_YOUR ASSIGNMENT_. The records below must be transcribed exactly. Do not include the pictures.

_DATA FOR PROCESSING_.

■ ■ ■

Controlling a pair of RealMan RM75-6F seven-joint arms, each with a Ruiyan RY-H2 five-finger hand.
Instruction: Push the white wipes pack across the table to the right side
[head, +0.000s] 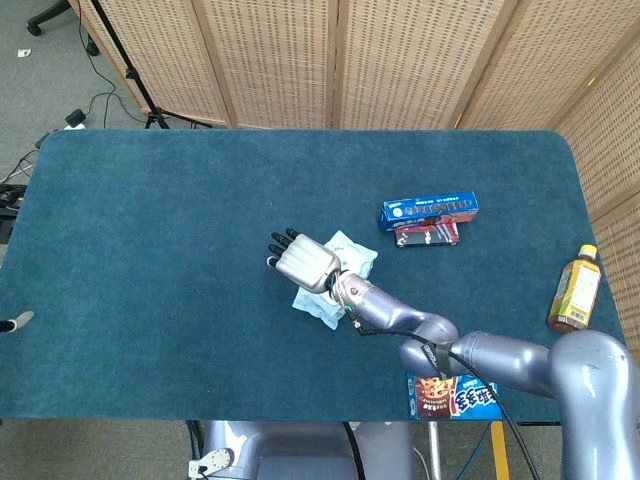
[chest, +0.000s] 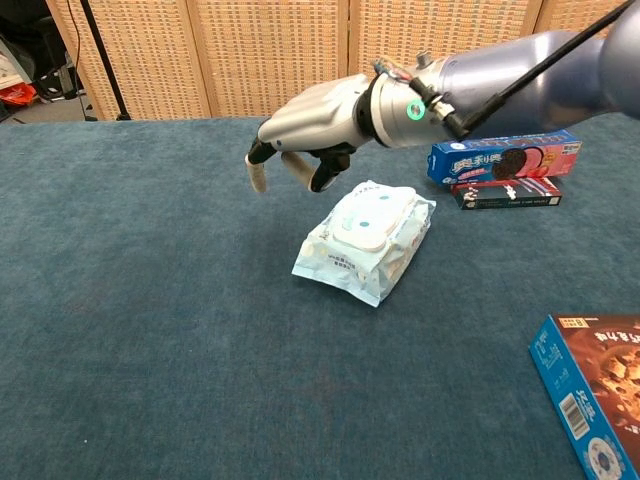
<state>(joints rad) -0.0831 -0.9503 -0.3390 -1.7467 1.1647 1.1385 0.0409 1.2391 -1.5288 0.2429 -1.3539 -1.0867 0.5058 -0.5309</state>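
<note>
The white wipes pack (head: 353, 251) (chest: 365, 240) lies flat near the middle of the blue table, its flap facing up. My right hand (head: 300, 262) (chest: 305, 125) hovers over the pack's left edge, a little above the cloth. Its fingers are apart, bent downward, and hold nothing. In the head view the hand and forearm cover the middle of the pack. I cannot tell whether the hand touches it. My left hand does not appear in either view.
A blue cookie box (head: 430, 209) (chest: 505, 155) and a small dark box (head: 428, 234) (chest: 508, 194) lie right of the pack. A brown-and-blue biscuit box (head: 452, 385) (chest: 595, 395) sits at the front right. A bottle (head: 576, 290) stands at the right edge.
</note>
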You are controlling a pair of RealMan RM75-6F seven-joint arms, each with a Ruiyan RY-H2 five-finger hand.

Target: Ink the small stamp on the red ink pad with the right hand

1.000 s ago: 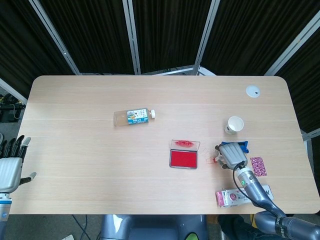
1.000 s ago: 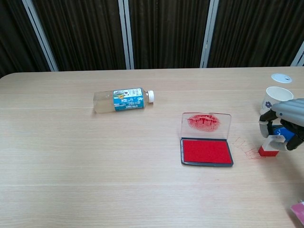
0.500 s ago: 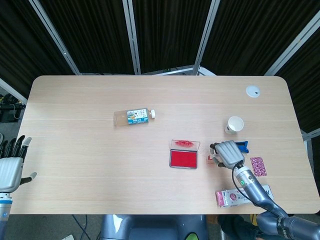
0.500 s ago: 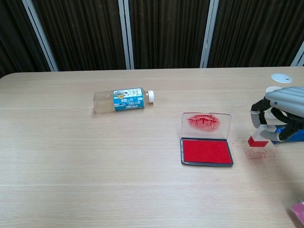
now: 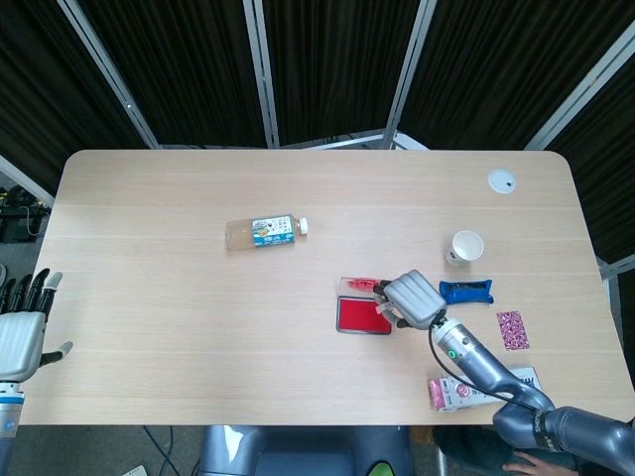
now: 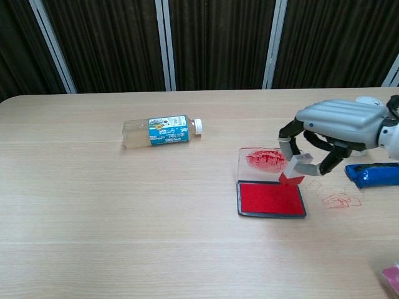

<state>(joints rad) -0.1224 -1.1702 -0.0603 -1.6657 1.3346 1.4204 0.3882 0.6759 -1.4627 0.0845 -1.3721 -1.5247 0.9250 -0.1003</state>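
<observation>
The red ink pad lies open at the table's middle right, its clear lid upright and smeared red. My right hand hovers over the pad's right edge and pinches the small stamp, a white block with a red base, tilted just above the pad's right rim. In the head view the hand hides the stamp. My left hand hangs off the table's left edge with its fingers apart and nothing in it.
A plastic bottle lies on its side left of centre. A paper cup, a blue object, a pink card, a packet and a white lid sit at the right. Faint red stamp prints mark the table.
My right hand has lifted the stamp off the table by the blue object and carried it left, to just above the ink pad's right edge. The left hand has not moved.
</observation>
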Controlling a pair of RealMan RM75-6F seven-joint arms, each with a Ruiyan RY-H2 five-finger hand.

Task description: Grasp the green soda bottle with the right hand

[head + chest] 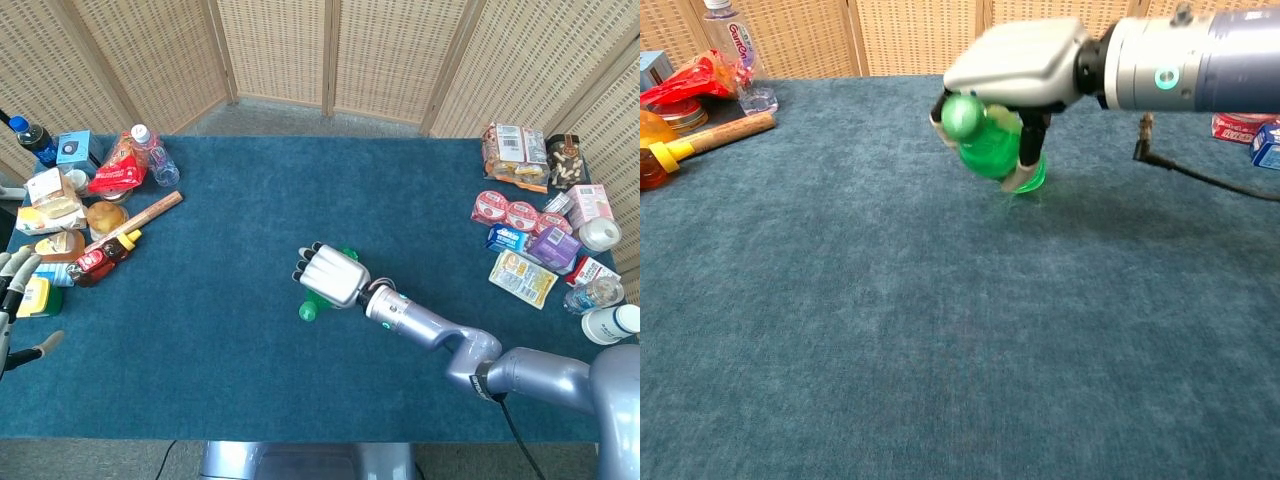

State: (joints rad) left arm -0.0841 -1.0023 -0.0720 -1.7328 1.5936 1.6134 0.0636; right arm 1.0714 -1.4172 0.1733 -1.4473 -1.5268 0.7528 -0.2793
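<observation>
My right hand (330,275) (1025,65) grips the green soda bottle (988,143) from above, fingers wrapped around its body. The bottle (309,309) hangs clear of the blue table (940,350), tilted, with its cap toward the chest camera and its base lower behind. In the head view the hand covers most of the bottle; only the cap end and a sliver of green show. My left hand (14,300) stays at the far left edge of the table with fingers apart, holding nothing.
Bottles, sauce, a red bag and boxes (90,200) crowd the left side of the table. Snack packs, cups and white bottles (545,230) line the right side. A wicker screen (330,50) stands behind. The right arm's cable (1200,175) trails over the cloth.
</observation>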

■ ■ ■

_EXERCISE ANSWER_.
Controlling a pair of RealMan RM75-6F seven-joint arms, each with a Ruiyan RY-H2 five-finger hand.
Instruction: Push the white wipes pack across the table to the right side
[head, +0.000s] 
[chest, +0.000s] 
<state>(joints rad) -0.0831 -0.9503 -0.3390 -1.7467 1.1647 1.1385 0.0409 1.2391 -1.5288 0.2429 -1.3539 -1.0867 0.5058 -0.5309</state>
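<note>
The white wipes pack (head: 353, 251) (chest: 365, 240) lies flat near the middle of the blue table, its flap facing up. My right hand (head: 300, 262) (chest: 305, 125) hovers over the pack's left edge, a little above the cloth. Its fingers are apart, bent downward, and hold nothing. In the head view the hand and forearm cover the middle of the pack. I cannot tell whether the hand touches it. My left hand does not appear in either view.
A blue cookie box (head: 430, 209) (chest: 505, 155) and a small dark box (head: 428, 234) (chest: 508, 194) lie right of the pack. A brown-and-blue biscuit box (head: 452, 385) (chest: 595, 395) sits at the front right. A bottle (head: 576, 290) stands at the right edge.
</note>
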You are controlling a pair of RealMan RM75-6F seven-joint arms, each with a Ruiyan RY-H2 five-finger hand.

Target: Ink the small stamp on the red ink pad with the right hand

1.000 s ago: 
1.000 s ago: 
0.500 s ago: 
0.500 s ago: 
now: 
now: 

<state>(joints rad) -0.1224 -1.1702 -0.0603 -1.6657 1.3346 1.4204 0.3882 0.6759 -1.4627 0.0845 -1.3721 -1.5247 0.9250 -0.1003</state>
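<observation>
The red ink pad lies open at the table's middle right, its clear lid upright and smeared red. My right hand hovers over the pad's right edge and pinches the small stamp, a white block with a red base, tilted just above the pad's right rim. In the head view the hand hides the stamp. My left hand hangs off the table's left edge with its fingers apart and nothing in it.
A plastic bottle lies on its side left of centre. A paper cup, a blue object, a pink card, a packet and a white lid sit at the right. Faint red stamp prints mark the table.
My right hand has lifted the stamp off the table by the blue object and carried it left, to just above the ink pad's right edge. The left hand has not moved.
</observation>
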Controlling a pair of RealMan RM75-6F seven-joint arms, each with a Ruiyan RY-H2 five-finger hand.

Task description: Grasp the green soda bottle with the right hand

[head + chest] 

State: (joints rad) left arm -0.0841 -1.0023 -0.0720 -1.7328 1.5936 1.6134 0.0636; right arm 1.0714 -1.4172 0.1733 -1.4473 -1.5268 0.7528 -0.2793
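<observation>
My right hand (330,275) (1025,65) grips the green soda bottle (988,143) from above, fingers wrapped around its body. The bottle (309,309) hangs clear of the blue table (940,350), tilted, with its cap toward the chest camera and its base lower behind. In the head view the hand covers most of the bottle; only the cap end and a sliver of green show. My left hand (14,300) stays at the far left edge of the table with fingers apart, holding nothing.
Bottles, sauce, a red bag and boxes (90,200) crowd the left side of the table. Snack packs, cups and white bottles (545,230) line the right side. A wicker screen (330,50) stands behind. The right arm's cable (1200,175) trails over the cloth.
</observation>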

This exercise is now complete.